Work task:
Retype the entire listing, keeping every word as it is.

▼

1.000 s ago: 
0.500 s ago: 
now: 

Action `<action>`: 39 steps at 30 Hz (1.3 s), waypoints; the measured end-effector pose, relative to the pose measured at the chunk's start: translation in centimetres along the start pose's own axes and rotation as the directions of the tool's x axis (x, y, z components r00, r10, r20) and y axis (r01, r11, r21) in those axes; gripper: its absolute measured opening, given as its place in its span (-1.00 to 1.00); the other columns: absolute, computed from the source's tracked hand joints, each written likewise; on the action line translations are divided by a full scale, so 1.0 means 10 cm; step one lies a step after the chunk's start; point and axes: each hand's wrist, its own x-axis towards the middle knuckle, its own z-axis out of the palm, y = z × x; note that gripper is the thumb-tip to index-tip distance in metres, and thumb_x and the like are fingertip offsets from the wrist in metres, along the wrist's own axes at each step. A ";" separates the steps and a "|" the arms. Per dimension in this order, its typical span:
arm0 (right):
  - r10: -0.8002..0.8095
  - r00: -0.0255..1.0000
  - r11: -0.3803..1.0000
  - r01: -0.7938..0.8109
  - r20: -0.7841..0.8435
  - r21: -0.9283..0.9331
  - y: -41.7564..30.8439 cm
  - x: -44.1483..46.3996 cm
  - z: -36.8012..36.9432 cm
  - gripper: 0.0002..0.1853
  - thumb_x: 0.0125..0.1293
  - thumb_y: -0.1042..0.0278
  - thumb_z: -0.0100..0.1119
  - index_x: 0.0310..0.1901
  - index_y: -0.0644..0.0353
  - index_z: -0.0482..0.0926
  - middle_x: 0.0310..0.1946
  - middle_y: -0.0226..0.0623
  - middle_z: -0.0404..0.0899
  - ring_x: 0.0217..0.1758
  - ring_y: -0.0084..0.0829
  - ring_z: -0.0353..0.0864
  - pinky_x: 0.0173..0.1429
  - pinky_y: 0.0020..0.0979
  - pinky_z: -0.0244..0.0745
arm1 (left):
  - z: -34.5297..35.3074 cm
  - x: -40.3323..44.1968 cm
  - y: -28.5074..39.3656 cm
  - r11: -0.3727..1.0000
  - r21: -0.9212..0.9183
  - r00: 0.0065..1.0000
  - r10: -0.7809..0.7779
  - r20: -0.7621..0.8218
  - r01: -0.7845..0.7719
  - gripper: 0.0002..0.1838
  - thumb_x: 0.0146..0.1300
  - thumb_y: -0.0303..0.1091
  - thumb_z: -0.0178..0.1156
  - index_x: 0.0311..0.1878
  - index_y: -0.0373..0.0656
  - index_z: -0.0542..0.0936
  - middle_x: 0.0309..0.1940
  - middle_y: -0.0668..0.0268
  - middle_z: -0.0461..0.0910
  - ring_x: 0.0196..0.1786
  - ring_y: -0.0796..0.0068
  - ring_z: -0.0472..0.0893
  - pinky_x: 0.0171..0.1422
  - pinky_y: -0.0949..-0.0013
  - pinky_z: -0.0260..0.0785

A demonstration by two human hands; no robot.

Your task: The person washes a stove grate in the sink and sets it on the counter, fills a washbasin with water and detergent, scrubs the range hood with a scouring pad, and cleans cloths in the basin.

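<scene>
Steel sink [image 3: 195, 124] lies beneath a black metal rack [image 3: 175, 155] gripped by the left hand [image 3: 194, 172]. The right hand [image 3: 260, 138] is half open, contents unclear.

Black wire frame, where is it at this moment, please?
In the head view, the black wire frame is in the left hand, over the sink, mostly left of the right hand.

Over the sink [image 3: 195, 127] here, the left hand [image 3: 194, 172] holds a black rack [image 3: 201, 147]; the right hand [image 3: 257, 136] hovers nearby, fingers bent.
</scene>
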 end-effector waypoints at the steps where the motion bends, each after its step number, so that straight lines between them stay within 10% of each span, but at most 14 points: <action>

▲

Answer to this problem:
1.000 s ago: 
0.500 s ago: 
now: 

Action `<action>`: 39 steps at 30 Hz (1.3 s), waypoints; the measured end-effector pose, relative to the pose measured at the chunk's start: translation in centimetres along the start pose's own axes and rotation as the directions of the tool's x axis (x, y, z components r00, r10, r20) and y axis (r01, r11, r21) in those axes; gripper: its absolute measured opening, given as its place in its span (-1.00 to 1.00); the other columns: absolute, computed from the source's tracked hand joints, each written likewise; on the action line translations are divided by a full scale, so 1.0 means 10 cm; step one lies a step after the chunk's start; point and axes: each hand's wrist, its own x-axis towards the middle knuckle, its own z-axis out of the palm, y = z × x; note that gripper is the thumb-tip to index-tip distance in metres, and thumb_x and the like are fingertip offsets from the wrist in metres, along the wrist's own axes at each step. A ";" separates the steps and a "|" the arms. Per dimension in this order, its typical span:
arm0 (right):
  - r10: -0.8002..0.8095
  - r00: -0.0255..1.0000
  - r11: -0.3803..1.0000
  - r01: -0.7938..0.8109
  - r20: -0.7841..0.8435
  - r21: -0.9283..0.9331
  - y: -41.7564..30.8439 cm
  - x: -44.1483..46.3996 cm
  - z: -36.8012..36.9432 cm
  - gripper: 0.0002..0.1853
  - thumb_x: 0.0125..0.1293
  - thumb_y: -0.1042..0.0278
  - thumb_z: -0.0100..0.1119
  - index_x: 0.0310..0.1901
  - index_y: -0.0644..0.0353
  - index_z: -0.0482..0.0926
  - middle_x: 0.0310..0.1946
  - middle_y: -0.0226..0.0623
  - middle_z: -0.0404..0.0899
  - ring_x: 0.0217..0.1758
  - ring_y: -0.0084..0.0829
  - ring_z: -0.0353..0.0864
  - pinky_x: 0.0173..0.1429
  - pinky_y: 0.0020..0.0979
  - pinky_z: -0.0244..0.0745
arm1 (left):
  - z: -34.5297..35.3074 cm
  - x: -40.3323..44.1968 cm
  - y: -28.5074..39.3656 cm
  - r11: -0.3727..1.0000
  - r21: -0.9212..0.9183
  - r00: 0.0065..1.0000
  - r10: -0.7809..0.7779
  - r20: -0.7621..0.8218
  - r01: -0.7845..0.7719
  - gripper: 0.0002..0.1838
  - thumb_x: 0.0146..0.1300
  - thumb_y: -0.0303..0.1091
  - thumb_z: -0.0178..0.1156
  - index_x: 0.0311..0.1878
  - index_y: -0.0373..0.0656
  - index_z: -0.0542..0.0936
  - middle_x: 0.0309..0.1940
  - middle_y: -0.0668..0.0268
  - middle_z: -0.0461..0.0910
  - ring_x: 0.0196..0.1786
  - ring_y: -0.0796..0.0068
  - ring_z: -0.0472..0.0893
  - pinky_x: 0.0171..0.1422
  - pinky_y: -0.0949..-0.0013
  - pinky_z: -0.0260..0.0785

A demonstration by two human hands; no robot.

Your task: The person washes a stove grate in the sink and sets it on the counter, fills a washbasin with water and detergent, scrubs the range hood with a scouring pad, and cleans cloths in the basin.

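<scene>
Steel sink [image 3: 195, 124] lies beneath a black metal rack [image 3: 175, 155] gripped by the left hand [image 3: 194, 172]. The right hand [image 3: 260, 138] is half open, contents unclear.

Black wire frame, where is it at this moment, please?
In the head view, the black wire frame is in the left hand, over the sink, mostly left of the right hand.

Over the sink [image 3: 195, 127] here, the left hand [image 3: 194, 172] holds a black rack [image 3: 201, 147]; the right hand [image 3: 257, 136] hovers nearby, fingers bent.
</scene>
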 end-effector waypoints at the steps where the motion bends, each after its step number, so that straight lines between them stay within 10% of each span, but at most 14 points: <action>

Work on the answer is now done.